:: Dataset entries ::
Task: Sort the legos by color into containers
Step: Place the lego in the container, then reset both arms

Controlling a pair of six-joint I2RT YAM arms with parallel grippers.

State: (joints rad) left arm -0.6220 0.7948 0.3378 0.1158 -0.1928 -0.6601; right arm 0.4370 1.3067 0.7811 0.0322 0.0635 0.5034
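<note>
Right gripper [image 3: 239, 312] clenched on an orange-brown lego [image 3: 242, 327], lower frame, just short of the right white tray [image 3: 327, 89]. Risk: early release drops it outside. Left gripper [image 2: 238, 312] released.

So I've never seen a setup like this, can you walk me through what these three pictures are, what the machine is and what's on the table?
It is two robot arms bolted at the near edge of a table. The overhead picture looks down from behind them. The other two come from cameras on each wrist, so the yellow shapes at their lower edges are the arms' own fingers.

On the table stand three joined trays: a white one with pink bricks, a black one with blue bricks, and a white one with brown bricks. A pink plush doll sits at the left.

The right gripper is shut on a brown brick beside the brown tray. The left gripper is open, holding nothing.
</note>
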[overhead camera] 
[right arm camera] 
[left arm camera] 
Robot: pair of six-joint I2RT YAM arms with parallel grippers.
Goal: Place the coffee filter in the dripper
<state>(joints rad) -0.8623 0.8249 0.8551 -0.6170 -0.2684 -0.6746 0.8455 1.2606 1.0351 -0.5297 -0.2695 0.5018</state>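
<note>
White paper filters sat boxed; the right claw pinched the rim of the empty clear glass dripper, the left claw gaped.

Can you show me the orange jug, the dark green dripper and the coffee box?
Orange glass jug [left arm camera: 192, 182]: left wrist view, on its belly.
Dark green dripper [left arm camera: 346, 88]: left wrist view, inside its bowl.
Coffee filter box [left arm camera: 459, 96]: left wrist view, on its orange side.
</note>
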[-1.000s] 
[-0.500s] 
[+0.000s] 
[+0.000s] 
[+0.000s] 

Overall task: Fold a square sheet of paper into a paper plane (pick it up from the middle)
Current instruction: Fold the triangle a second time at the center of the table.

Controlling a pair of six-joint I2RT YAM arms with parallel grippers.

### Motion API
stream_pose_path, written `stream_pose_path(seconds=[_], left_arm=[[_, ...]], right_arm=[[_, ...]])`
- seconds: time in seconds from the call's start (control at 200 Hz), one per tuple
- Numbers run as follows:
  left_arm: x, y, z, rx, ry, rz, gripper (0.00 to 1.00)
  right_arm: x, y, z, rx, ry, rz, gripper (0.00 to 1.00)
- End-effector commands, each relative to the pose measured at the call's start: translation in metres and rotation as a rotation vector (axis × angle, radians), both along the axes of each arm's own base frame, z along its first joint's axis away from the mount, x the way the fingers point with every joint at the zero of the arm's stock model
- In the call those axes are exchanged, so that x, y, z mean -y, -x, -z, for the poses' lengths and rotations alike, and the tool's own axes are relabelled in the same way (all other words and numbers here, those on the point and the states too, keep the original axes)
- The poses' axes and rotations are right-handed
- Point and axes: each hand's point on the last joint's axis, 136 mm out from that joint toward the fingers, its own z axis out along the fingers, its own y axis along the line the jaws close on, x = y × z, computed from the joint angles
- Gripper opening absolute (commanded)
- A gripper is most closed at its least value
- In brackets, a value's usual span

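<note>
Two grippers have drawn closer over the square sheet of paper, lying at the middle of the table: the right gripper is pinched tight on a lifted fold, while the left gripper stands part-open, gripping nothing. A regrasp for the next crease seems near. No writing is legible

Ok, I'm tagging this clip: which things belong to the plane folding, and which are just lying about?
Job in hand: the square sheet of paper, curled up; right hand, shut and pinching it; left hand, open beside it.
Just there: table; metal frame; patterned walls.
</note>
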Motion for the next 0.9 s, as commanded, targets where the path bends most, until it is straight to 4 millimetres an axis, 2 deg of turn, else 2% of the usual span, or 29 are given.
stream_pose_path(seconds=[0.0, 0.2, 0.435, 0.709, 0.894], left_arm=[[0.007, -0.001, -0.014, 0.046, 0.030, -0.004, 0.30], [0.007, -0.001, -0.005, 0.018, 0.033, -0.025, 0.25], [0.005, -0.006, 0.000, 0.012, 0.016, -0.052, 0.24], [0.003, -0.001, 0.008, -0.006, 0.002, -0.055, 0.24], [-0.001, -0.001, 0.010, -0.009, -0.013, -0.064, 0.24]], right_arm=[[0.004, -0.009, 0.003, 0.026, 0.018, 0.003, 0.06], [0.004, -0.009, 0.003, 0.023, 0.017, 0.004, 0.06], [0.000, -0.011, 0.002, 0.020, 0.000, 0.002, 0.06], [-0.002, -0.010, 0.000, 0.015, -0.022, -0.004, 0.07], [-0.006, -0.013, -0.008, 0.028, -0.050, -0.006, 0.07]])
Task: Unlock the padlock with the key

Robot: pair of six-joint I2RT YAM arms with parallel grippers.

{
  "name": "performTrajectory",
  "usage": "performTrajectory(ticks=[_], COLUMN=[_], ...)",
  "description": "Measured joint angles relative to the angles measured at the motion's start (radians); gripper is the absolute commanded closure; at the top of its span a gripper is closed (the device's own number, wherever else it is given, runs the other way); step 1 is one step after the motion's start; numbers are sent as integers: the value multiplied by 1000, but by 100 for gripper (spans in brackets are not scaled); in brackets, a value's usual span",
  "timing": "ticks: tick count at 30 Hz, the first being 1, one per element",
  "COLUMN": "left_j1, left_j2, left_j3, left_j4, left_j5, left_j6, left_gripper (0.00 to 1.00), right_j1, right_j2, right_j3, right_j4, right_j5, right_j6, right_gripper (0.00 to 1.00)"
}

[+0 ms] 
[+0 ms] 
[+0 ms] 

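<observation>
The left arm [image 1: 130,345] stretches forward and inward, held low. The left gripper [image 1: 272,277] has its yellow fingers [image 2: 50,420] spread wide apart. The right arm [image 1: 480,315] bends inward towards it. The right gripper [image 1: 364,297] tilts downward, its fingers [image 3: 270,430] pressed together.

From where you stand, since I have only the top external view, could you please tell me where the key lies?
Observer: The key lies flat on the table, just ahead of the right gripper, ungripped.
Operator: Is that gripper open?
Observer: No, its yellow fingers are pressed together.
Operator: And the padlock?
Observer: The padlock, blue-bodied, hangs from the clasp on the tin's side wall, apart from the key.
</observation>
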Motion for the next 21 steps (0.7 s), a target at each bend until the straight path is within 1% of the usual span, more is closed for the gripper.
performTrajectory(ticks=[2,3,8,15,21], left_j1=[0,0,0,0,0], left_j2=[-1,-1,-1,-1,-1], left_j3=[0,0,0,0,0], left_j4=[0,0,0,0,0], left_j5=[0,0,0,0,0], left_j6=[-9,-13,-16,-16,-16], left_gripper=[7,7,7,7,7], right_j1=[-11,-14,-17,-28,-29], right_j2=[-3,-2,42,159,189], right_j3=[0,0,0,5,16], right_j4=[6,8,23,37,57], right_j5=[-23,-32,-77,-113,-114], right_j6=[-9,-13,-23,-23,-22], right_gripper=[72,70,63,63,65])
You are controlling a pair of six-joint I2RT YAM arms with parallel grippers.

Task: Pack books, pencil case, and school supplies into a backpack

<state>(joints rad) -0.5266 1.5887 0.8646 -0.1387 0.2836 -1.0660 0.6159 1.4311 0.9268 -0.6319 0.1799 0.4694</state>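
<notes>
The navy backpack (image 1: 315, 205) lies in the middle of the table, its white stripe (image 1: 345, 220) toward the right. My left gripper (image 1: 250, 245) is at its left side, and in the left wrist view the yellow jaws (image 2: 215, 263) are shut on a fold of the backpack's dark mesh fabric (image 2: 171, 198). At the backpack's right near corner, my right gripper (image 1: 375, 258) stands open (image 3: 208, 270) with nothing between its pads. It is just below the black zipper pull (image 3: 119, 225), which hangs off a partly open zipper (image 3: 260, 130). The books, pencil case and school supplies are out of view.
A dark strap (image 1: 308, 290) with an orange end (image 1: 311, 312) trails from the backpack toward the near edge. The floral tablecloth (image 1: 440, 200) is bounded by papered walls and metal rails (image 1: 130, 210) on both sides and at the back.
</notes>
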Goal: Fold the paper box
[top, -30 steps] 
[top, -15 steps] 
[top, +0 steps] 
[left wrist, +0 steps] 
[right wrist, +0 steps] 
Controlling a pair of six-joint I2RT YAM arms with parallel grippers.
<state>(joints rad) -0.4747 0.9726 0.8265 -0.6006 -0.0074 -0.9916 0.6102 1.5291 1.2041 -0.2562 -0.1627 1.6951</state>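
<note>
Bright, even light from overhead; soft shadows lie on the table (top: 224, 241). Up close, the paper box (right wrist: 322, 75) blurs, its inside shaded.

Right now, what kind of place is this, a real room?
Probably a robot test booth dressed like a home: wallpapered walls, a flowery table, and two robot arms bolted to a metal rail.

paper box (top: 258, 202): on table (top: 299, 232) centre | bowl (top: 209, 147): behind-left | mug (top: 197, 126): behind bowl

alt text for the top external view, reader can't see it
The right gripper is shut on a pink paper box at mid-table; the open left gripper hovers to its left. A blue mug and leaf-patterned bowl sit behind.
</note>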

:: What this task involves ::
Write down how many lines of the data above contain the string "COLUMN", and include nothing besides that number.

:: Exercise answer ::
2